Search the listing below for the string "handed" and copy every line where it occurs.
++++++++++
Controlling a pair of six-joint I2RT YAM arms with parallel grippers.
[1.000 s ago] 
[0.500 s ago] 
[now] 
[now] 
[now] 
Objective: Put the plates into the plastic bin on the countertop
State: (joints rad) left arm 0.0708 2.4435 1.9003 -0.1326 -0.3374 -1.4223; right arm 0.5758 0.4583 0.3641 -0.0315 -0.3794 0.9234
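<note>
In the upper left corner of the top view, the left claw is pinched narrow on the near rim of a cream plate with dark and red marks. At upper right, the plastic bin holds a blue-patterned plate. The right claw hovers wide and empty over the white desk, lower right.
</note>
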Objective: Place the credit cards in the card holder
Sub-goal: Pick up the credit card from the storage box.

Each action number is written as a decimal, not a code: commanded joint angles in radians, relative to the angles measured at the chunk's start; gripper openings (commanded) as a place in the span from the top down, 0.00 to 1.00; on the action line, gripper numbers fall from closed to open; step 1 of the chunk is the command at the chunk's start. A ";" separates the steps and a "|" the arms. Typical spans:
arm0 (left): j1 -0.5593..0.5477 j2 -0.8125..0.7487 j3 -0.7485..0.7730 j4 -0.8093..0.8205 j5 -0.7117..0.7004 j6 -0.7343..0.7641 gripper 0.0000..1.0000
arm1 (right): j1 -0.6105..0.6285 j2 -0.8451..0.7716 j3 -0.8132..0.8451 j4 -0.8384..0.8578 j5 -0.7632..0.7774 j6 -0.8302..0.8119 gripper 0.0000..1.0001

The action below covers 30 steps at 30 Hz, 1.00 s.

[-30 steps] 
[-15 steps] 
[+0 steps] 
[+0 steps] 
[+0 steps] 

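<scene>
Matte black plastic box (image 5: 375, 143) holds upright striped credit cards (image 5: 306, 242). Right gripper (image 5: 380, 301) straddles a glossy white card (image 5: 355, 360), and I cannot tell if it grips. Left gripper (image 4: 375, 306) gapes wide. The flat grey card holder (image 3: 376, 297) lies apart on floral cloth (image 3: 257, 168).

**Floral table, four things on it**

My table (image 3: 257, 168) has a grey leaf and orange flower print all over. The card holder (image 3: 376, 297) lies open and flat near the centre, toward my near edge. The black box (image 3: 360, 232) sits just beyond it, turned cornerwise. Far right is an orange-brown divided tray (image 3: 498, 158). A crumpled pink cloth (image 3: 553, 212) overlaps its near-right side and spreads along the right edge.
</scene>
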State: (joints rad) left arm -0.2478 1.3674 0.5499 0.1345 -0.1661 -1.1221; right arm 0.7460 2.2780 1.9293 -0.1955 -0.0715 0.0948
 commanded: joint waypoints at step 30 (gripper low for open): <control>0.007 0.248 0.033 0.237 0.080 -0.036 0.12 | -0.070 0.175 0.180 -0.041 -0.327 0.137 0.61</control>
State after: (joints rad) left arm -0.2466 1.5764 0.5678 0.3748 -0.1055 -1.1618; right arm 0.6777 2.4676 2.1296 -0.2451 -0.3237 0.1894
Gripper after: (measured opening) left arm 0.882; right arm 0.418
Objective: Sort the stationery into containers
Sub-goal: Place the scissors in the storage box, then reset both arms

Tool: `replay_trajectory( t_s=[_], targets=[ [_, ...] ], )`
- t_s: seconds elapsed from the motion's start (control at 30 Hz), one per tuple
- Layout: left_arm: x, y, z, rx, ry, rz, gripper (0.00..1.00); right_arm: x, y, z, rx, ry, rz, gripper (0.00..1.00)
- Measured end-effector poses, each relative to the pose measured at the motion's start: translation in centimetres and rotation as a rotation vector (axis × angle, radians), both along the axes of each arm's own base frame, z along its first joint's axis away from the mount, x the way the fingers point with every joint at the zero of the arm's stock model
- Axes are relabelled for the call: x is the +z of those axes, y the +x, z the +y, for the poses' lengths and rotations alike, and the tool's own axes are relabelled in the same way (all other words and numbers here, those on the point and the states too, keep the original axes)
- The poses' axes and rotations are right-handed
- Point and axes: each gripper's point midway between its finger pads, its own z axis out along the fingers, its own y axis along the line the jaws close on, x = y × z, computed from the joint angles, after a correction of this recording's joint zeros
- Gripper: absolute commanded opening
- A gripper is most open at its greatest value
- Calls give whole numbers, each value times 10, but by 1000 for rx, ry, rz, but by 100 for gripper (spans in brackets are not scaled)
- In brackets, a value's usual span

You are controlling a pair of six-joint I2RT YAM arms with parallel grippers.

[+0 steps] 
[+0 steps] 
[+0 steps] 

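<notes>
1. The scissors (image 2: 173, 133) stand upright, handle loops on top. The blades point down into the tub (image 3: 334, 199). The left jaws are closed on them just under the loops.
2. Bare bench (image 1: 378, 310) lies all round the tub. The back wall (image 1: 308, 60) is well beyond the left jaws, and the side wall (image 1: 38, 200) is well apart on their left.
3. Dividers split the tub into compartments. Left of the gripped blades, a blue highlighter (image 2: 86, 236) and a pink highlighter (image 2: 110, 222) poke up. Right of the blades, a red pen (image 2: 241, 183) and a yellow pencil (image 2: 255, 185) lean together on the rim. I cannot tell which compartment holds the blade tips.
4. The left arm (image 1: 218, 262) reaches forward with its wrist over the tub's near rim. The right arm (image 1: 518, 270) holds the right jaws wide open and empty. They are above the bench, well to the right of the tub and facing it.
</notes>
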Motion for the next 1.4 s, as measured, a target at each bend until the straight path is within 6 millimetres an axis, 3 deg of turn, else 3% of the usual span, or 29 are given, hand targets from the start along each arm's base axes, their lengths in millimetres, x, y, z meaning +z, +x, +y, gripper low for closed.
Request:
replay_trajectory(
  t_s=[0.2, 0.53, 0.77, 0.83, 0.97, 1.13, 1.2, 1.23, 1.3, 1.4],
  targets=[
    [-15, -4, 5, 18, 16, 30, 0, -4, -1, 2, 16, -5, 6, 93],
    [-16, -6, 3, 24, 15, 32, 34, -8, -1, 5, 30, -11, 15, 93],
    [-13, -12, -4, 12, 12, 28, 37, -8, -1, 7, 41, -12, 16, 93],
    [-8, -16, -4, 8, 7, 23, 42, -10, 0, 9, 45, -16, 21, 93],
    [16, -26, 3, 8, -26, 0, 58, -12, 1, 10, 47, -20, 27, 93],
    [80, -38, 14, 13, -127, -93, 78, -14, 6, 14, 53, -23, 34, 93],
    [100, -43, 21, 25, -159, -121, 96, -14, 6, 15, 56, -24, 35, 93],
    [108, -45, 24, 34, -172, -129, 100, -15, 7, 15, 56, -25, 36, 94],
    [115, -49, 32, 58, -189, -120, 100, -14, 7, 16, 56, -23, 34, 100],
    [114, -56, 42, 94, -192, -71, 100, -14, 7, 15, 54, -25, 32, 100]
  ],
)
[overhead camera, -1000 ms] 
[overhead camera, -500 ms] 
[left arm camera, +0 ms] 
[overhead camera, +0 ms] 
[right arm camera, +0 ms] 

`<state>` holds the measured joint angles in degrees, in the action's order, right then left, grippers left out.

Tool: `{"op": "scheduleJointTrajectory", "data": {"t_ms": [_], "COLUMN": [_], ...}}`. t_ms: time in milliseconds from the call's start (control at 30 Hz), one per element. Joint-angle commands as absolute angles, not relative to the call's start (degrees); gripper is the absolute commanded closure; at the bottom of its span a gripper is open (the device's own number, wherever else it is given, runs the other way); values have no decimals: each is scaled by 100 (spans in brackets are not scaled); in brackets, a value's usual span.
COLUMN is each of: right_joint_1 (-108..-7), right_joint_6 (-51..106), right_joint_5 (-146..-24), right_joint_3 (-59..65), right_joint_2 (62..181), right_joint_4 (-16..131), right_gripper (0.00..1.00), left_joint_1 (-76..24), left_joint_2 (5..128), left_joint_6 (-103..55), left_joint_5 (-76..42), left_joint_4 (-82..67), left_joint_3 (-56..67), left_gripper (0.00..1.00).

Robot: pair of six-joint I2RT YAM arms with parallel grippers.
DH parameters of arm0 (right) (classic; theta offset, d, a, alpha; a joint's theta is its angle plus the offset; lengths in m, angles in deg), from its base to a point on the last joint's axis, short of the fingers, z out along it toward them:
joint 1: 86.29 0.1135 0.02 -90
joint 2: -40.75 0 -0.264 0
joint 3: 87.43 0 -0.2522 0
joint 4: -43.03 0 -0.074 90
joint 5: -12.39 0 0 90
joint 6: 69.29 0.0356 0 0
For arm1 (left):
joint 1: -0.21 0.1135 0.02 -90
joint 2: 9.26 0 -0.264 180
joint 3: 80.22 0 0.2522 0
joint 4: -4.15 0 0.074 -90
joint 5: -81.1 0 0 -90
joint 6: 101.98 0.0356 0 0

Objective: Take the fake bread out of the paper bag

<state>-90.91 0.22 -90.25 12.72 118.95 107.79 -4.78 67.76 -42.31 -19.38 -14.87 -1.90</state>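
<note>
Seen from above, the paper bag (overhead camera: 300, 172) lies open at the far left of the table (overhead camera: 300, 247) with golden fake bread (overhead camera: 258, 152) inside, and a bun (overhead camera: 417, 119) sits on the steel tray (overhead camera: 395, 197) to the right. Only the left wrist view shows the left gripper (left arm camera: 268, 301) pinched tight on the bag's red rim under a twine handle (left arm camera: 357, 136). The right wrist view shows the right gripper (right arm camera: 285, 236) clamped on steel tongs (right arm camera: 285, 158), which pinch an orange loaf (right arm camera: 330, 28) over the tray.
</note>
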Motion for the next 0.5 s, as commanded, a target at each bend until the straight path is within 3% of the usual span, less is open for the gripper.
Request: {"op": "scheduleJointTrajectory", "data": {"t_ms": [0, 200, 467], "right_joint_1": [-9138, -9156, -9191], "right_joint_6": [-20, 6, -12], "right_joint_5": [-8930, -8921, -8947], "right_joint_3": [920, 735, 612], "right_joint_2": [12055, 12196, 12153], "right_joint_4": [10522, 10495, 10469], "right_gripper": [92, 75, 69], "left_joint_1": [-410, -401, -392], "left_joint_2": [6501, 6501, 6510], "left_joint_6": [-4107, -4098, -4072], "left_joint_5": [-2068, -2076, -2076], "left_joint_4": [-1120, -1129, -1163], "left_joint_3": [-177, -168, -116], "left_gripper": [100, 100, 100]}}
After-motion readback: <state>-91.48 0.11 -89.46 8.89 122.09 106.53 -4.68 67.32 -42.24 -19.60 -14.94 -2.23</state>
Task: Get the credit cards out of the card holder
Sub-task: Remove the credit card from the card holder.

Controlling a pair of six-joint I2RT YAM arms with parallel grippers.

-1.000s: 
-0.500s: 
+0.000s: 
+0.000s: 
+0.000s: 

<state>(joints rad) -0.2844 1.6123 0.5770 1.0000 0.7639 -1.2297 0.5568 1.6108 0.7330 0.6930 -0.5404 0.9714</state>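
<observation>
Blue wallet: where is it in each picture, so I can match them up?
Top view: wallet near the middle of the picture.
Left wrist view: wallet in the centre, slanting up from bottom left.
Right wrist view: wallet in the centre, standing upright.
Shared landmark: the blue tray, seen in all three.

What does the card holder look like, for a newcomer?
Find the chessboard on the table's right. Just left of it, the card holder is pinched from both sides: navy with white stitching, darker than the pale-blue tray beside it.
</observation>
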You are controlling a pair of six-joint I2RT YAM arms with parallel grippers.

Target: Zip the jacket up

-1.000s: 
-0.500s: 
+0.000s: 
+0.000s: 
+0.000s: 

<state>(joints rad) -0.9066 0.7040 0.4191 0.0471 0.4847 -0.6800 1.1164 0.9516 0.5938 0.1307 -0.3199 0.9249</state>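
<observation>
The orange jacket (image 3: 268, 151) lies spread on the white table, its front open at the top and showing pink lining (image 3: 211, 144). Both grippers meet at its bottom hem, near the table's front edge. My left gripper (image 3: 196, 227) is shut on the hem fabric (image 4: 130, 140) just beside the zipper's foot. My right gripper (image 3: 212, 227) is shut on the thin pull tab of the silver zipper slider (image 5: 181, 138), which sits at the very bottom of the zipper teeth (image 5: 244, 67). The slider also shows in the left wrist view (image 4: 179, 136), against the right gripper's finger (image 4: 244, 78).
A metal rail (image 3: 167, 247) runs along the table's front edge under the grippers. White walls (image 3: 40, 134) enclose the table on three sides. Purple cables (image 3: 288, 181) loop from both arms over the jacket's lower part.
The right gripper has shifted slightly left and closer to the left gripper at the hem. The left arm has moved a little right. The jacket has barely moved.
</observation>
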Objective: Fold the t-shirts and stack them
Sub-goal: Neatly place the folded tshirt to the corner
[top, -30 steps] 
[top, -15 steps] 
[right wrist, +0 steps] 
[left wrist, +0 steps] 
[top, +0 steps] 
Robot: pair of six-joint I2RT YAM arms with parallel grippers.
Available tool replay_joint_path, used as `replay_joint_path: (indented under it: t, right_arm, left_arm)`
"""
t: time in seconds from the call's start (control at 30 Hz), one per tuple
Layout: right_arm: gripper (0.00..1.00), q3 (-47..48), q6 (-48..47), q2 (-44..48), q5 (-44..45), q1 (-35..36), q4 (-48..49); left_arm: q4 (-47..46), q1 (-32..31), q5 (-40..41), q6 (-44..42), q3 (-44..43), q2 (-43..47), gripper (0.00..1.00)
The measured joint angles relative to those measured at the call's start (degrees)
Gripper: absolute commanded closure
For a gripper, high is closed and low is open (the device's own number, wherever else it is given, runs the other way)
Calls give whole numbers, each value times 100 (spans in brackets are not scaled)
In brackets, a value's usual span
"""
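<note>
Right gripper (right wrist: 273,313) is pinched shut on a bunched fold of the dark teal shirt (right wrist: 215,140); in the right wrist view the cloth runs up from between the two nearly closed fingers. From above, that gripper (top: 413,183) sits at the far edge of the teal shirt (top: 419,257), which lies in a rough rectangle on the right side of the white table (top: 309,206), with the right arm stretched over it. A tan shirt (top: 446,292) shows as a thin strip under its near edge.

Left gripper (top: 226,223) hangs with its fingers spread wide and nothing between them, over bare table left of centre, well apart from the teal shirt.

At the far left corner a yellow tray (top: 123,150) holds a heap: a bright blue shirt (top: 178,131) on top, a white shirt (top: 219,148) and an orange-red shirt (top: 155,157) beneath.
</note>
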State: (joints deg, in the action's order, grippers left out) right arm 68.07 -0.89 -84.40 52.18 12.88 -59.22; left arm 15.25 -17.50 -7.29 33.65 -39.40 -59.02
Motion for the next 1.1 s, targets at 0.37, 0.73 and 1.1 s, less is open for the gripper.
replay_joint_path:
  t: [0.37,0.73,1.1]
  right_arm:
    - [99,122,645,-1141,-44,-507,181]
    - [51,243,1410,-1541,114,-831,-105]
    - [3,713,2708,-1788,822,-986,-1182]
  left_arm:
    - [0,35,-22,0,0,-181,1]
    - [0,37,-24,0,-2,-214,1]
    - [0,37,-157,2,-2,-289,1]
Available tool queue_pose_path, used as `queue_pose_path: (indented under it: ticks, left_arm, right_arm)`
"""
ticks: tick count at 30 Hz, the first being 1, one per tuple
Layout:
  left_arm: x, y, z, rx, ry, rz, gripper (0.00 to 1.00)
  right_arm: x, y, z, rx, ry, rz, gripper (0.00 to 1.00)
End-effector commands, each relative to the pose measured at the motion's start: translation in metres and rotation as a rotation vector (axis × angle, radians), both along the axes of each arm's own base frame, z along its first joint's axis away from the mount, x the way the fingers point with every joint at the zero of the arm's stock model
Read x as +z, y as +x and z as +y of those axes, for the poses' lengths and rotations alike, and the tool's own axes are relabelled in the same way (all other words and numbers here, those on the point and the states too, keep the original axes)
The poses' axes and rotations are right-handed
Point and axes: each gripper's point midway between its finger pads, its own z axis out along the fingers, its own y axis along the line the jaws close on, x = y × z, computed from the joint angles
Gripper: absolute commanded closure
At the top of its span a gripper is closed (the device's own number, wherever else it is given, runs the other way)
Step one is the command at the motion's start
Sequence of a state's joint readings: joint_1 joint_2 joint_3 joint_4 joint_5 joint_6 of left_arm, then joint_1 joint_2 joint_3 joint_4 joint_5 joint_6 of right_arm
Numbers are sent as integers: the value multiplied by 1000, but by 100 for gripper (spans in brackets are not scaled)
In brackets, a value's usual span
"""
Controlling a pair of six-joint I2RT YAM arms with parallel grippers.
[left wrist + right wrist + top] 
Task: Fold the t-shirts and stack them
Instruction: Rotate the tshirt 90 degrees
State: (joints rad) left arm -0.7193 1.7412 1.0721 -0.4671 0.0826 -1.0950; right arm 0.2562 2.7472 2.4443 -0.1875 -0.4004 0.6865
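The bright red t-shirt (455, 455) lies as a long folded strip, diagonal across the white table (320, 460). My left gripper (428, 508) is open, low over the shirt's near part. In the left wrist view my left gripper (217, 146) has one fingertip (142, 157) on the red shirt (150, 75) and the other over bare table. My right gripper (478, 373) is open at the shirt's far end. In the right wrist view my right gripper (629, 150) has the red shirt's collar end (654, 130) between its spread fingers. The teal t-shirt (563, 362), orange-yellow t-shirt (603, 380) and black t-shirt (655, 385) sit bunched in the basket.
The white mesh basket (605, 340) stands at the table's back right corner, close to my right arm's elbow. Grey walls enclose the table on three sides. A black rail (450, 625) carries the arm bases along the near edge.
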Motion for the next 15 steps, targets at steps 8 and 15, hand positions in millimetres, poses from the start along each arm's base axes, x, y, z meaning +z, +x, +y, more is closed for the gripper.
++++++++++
→ **YOUR SOLUTION**:
- The poses' axes and rotations are right-handed
The poses' axes and rotations are right-handed

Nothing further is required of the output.